More trouble for Sethusamudram

pic NASA




The troubles that the Sethusamudram project has been plagued with don’t seem to stop. Reports now say that the Public Sector Unit Dredging Corporation of India (DCI) has asked for arbitration to recover Rs 426 crores that it says is due for work it has already done for the project. 

DCI has asked the central government to intervene. “Sethusamudram Corporation owes us Rs.426.41 crore for the dredging work we have done on the project,” said CMD DK Mohanty. “We have issued a notice to Sethusamudram Corp. to recover the dues. According to the contractual terms, the ministry of shipping has to appoint a sole arbitrator not below the rank of a joint secretary to settle the dispute.”
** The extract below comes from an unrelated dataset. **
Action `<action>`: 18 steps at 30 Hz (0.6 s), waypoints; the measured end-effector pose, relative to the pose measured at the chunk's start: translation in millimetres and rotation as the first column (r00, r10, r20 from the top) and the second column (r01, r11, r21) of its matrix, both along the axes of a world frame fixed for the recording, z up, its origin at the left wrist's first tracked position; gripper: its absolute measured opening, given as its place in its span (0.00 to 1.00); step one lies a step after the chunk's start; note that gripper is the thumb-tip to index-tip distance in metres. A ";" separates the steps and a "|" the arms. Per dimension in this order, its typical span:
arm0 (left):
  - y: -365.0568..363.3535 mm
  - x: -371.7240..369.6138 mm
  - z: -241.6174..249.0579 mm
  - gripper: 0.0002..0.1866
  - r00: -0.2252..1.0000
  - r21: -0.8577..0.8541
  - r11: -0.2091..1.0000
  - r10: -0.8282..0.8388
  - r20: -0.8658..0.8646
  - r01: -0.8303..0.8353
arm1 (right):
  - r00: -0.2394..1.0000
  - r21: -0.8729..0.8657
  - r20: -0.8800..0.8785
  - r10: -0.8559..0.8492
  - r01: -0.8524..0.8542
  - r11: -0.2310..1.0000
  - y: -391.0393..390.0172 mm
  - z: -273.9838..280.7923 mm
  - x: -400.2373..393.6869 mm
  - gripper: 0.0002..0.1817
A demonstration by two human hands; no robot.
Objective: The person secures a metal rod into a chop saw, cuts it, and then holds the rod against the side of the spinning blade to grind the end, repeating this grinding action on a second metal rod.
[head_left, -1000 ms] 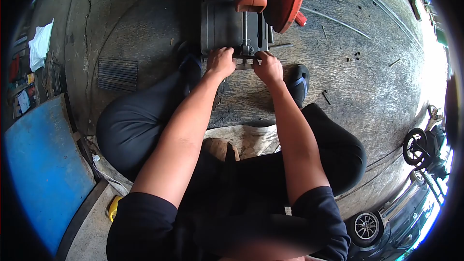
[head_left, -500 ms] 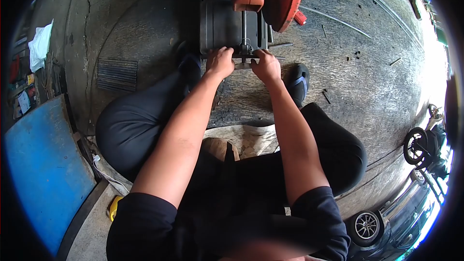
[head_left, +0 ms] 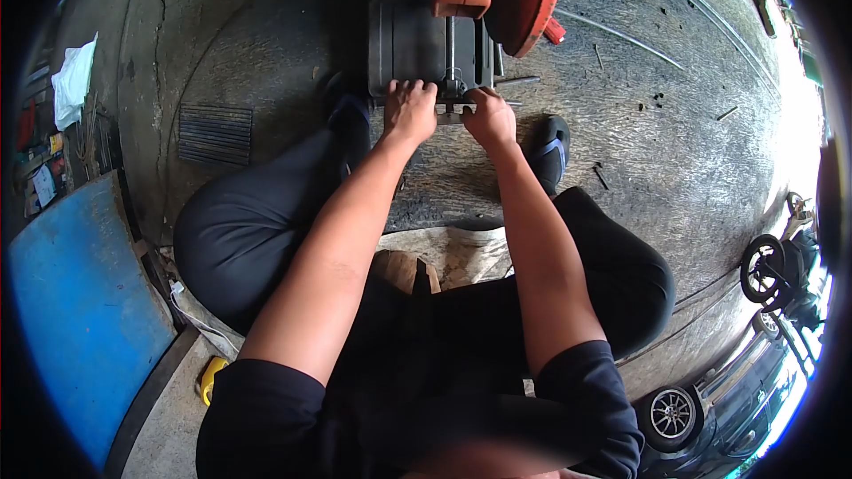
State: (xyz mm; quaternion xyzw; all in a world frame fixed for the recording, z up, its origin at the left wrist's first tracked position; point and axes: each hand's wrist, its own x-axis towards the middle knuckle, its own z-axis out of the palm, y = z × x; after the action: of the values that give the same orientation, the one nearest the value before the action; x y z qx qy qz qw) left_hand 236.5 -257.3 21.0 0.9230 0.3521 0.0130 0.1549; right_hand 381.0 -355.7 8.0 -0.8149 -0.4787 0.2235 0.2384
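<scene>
left hand [head_left: 412, 113] and right hand [head_left: 490, 119] touching machine base [head_left: 418, 44]

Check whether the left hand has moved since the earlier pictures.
Yes, slightly: judged against the dark metal base, the left hand has shifted right and a little forward.
</scene>
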 end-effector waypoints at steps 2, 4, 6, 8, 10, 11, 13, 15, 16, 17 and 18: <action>-3.9 5.1 0.5 0.08 0.999 0.015 0.999 -0.029 -0.021 0.029 | 1.000 0.003 -0.007 0.000 0.000 1.000 0.7 -3.3 0.0 0.11; -11.0 11.7 8.0 0.10 0.997 0.023 0.998 -0.054 -0.054 0.056 | 0.999 0.000 -0.015 -0.034 0.034 0.999 1.1 -4.0 -1.5 0.13; -13.1 18.3 14.4 0.14 0.989 -0.009 0.998 -0.068 -0.131 0.067 | 0.998 -0.034 -0.024 -0.062 0.061 0.998 1.3 -4.2 -1.7 0.13; -12.4 20.1 21.4 0.14 0.993 -0.028 0.999 -0.027 -0.115 0.024 | 0.995 -0.070 -0.033 -0.089 0.087 0.994 -0.1 -3.5 -2.2 0.14; -8.1 21.1 26.5 0.18 0.989 -0.080 0.996 0.017 -0.148 -0.029 | 0.994 -0.082 -0.029 -0.101 0.099 0.992 -1.4 -6.5 -1.3 0.13; -5.8 20.1 26.6 0.18 0.989 -0.081 0.996 0.018 -0.148 -0.031 | 0.995 -0.083 -0.029 -0.100 0.097 0.992 -2.1 -7.6 -0.4 0.13; -1.9 17.7 25.8 0.19 0.985 -0.155 0.979 0.116 -0.125 -0.135 | 0.992 -0.082 -0.060 -0.113 0.108 0.991 -3.5 -9.1 1.3 0.13; 0.5 16.5 25.6 0.18 0.972 -0.175 0.959 0.207 -0.107 -0.224 | 0.992 -0.082 -0.062 -0.106 0.101 0.992 -3.6 -11.7 2.6 0.13; 1.1 16.4 25.6 0.18 0.951 -0.199 0.930 0.296 -0.090 -0.309 | 0.993 -0.083 -0.062 -0.100 0.095 0.992 -4.2 -13.4 3.4 0.12; 1.0 15.7 25.5 0.18 0.921 -0.225 0.893 0.382 -0.076 -0.389 | 0.993 -0.087 -0.062 -0.102 0.097 0.992 -5.6 -15.1 4.0 0.12; 5.7 12.1 20.5 0.19 0.915 -0.248 0.886 0.404 -0.007 -0.393 | 0.991 -0.068 -0.094 -0.100 0.094 0.993 -6.1 -16.3 5.0 0.12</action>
State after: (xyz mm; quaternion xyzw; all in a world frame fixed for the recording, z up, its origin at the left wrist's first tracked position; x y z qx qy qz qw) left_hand 248.6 -251.6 41.5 0.8044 0.5293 0.0216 0.2688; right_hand 386.0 -361.7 -8.3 -0.8324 -0.4192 0.2660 0.2462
The ambitious Sethusamudram Ship Canal Project has been mired in controversy and delays ever since its inception. Meant to connect the East and West coasts of India and shorten transit times drastically, the project- dubbed India’s Suez- came in for much flak from religious Hindu groups who claimed that the Adam’s Bridge area had religious significance from the days of the Ramayana. The matter ended up in the Supreme Court and work was stopped four and a half years ago, when the Supreme Court ordered the Central Government to set up a committee to examine the matter; the Committee reported that an alternate route was unviable.

Few experts seem to believe that the stalled project will be resurrected. A spokesman from the Ministry of Shipping is quoted in LiveMint as saying, “A decision on shutting down the project will have to be taken by the Supreme Court where the case is being heard”.

DCI’s dues are reported to pertain to work it had done in the Palk Straits until about three years ago, when the contract between DCI and Sethusamudran Corporation expired.